Il Riformista, 3 maggio 2022

Neppure un invito all’astensione. Per raggiungere l’obiettivo della diserzione delle urne, pratica prescelta dagli anti riformatori, si confida nel fatto che i cittadini nemmeno sappiano di poter votare. Ricordo una campagna referendaria della fine del secolo scorso (credo fosse il 1997) che si concluse, come tante altre, con il triste nulla di fatto dovuto alla mancanza di quorum.

E ricordo il mio disappunto del giorno dopo nel leggere un articolo di Piero Sansonetti il quale, sull’Unità, rivendicò quel risultato come una vittoria. Disappunto perché il sistema dell’informazione, complessivamente avverso ai referendum (anche quella volta c’erano quesiti in materia di giustizia), non lavorò per convincere i cittadini a votare contro, né ancora per indurli a non votare, ma per far sì che essi nemmeno sapessero su cosa si votasse: e persino che si votasse.

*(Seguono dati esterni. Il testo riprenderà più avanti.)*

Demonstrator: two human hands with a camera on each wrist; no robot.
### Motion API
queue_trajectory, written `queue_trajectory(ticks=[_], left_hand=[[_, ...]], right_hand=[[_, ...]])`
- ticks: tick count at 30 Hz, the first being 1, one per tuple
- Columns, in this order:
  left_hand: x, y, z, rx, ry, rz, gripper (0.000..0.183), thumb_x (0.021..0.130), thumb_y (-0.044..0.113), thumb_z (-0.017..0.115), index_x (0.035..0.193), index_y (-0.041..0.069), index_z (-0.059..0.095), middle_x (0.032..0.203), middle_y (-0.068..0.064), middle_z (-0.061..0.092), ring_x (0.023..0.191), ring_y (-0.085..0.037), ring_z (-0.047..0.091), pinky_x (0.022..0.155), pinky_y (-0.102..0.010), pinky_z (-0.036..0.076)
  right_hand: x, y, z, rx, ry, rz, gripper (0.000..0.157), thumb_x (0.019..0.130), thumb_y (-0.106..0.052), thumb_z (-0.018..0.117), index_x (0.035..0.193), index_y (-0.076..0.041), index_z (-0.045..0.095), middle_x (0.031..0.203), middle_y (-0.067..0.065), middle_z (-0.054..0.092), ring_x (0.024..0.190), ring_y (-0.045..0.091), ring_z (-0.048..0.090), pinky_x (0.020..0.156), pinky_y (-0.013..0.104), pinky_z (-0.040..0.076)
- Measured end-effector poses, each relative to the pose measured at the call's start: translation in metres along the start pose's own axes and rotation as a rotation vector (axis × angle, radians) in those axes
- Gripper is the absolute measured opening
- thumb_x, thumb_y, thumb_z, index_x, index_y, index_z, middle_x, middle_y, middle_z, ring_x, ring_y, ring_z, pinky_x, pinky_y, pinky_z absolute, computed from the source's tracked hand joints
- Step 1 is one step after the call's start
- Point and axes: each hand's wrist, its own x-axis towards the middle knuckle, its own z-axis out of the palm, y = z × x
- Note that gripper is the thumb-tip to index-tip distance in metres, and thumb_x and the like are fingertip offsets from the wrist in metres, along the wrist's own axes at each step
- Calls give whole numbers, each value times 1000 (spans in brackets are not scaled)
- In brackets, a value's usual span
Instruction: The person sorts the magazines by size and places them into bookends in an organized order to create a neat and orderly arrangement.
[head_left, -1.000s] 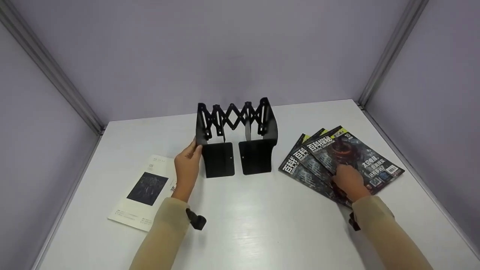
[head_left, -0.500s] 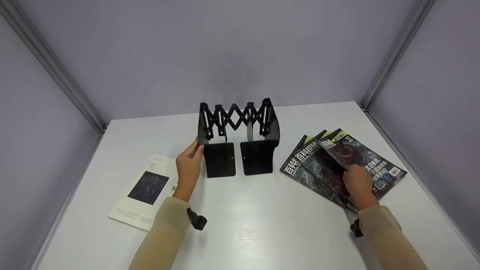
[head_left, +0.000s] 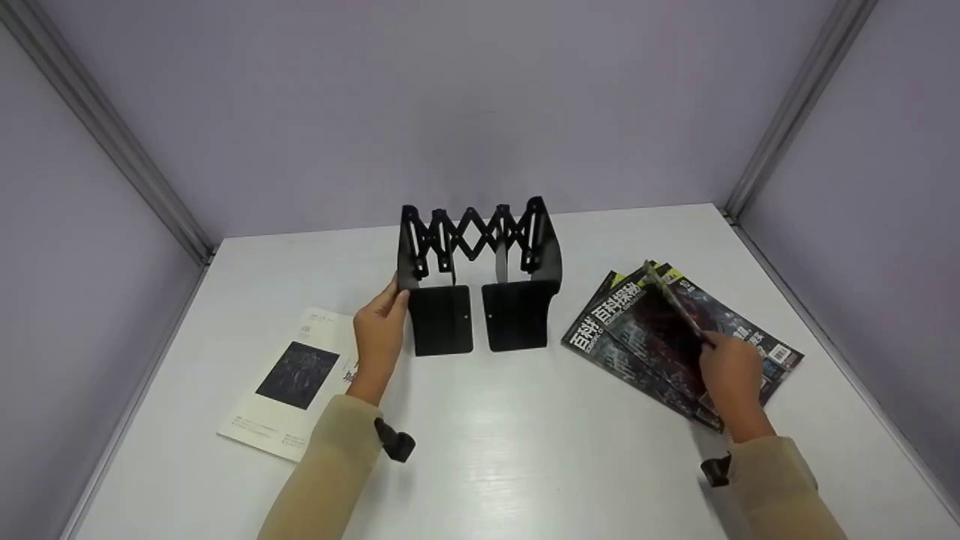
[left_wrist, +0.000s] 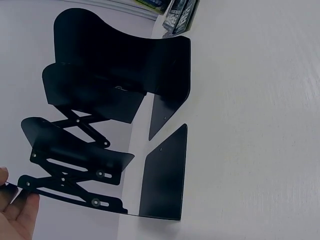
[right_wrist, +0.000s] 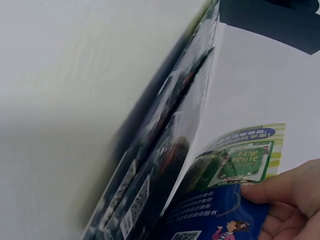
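A black expandable bookend (head_left: pixel 442 322) with a criss-cross lattice stands on the white table, its two flat base plates toward me. My left hand (head_left: pixel 381 330) grips its left side panel; in the left wrist view, the fingers (left_wrist: pixel 25 215) pinch that panel's edge. On the right, my right hand (head_left: pixel 733 375) pinches a magazine (head_left: pixel 677 301) by its edge, tipped up steeply and seen almost edge-on from the head. Its blue and green back cover (right_wrist: pixel 240 165) shows in the right wrist view, under the thumb. Two more dark magazines (head_left: pixel 611 360) lie fanned beneath it.
A cream book (head_left: pixel 300 375) with a dark square picture lies at the left, partly behind my left forearm. Pale panels (head_left: pixel 480 112) with metal corner posts enclose the table at the back and sides. Dark camera mounts (head_left: pixel 395 440) sit on both wrists.
My right hand has moved slightly right and toward me, lifting the top magazine from lying flat to a steep tilt. My left hand and the bookend stay nearly in place.
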Motion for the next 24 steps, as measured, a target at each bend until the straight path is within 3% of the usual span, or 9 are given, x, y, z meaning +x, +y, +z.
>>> queue_trajectory(ticks=[2,4,9,11,13,15,18,21,24], left_hand=[[0,-1,0,-17,-1,-14,34,87,12,59,118,0,55,118,-9,55,109,-16,52,86,-21,45],[3,-11,1,-27,1,-10,34,87,15,60,118,2,55,118,-7,55,109,-13,52,85,-18,45],[2,-12,0,-28,7,-4,34,87,13,59,118,1,56,118,-9,56,109,-12,52,84,-17,45],[2,-13,0,-28,10,-1,33,87,13,60,117,1,56,117,-9,56,108,-12,53,84,-18,46],[2,-13,0,-29,7,6,33,87,12,59,117,0,56,117,-10,56,108,-13,53,84,-19,46],[2,-12,0,-21,6,4,33,87,13,59,117,0,56,117,-10,57,107,-13,53,83,-19,46],[1,-11,0,-10,5,-10,33,87,15,60,117,3,57,116,-9,57,107,-13,54,82,-19,47],[1,-10,1,-4,-1,-31,33,87,18,59,118,6,57,116,-6,57,107,-11,54,82,-19,47],[1,-10,1,-13,-1,-33,32,87,18,59,118,7,57,116,-4,57,107,-10,53,82,-20,47]], right_hand=[[-3,-4,-3,11,44,-3,19,82,3,55,97,11,63,88,29,62,71,40,61,57,49,49],[-7,-7,-6,28,100,-16,18,82,4,56,97,11,64,88,28,62,74,41,61,59,50,49],[-17,-16,-16,104,229,-33,18,81,4,59,97,9,64,90,25,63,77,39,62,61,49,50],[-22,-21,-20,135,277,-29,18,80,4,60,97,7,65,90,23,64,76,36,62,58,45,50],[-27,-27,-25,163,318,-23,19,80,3,61,98,5,66,91,20,64,73,31,63,53,30,49],[-32,-33,-29,199,340,-8,20,81,2,61,100,3,66,92,18,65,61,21,62,47,17,41],[-38,-43,-34,274,353,0,21,82,1,60,102,2,65,93,17,65,42,6,48,40,7,27],[-43,-52,-38,365,357,2,21,82,1,60,103,2,64,92,18,65,35,1,35,36,8,26],[-46,-60,-41,424,370,2,21,81,2,60,102,1,64,92,17,64,36,1,36,36,9,27]])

In quell’articolo, il direttore di questo giornale fu generoso e anche delicato con Marco Pannella, che aveva promosso quell’iniziativa referendaria, e gli riconobbe il merito di aver condotto una battaglia importante per quanto, a giudizio di Sansonetti, sbagliata. Ma allora come oggi, purtroppo, la battaglia per l’affermazione del diritto al referendum non si combatte neppure sulle ragioni contrapposte dei “no” e dei “sì”, ma sulla stessa possibilità che i referendum si tengano in condizioni minime di accettabilità democratica: e cioè con i cittadini decentemente informati del fatto che possono esprimersi in un modo o nell’altro.

Su questi referendum in materia di giustizia, a proposito dei quali i cittadini sono chiamati (sarebbero chiamati, se qualcuno glielo facesse sapere) a esprimersi tra qualche settimana, si sta consumando la pratica tradizionalmente prescelta dagli anti-riformatori, e di cui si avvale il potere esposto a pericolo (questo potere è oggi rappresentato dalla magistratura), per mandarli in vacca: vale a dire la diserzione delle urne.

Un obiettivo cui questa volta non si tende neppure in forza di un invito all’astensione, come quello fatto da Silvio Berlusconi quando sollecitò il suo popolo a non votare per i “referendum comunisti” (anche in quel caso c’erano quesiti in materia di giustizia), ma confidando nel silenzio dell’informazione e nella inevitabile trascuratezza che esso determina presso i cittadini.

Ha ragione chi dice che questi referendum sono contro la magistratura. Sono contro la magistratura com’è, e in favore di come dovrebbe essere. E una magistratura diversa non accetterebbe di “vincere” una partita truccata: col popolo italiano - in nome del quale giudica e imprigiona - privato del diritto di conoscere i propri diritti.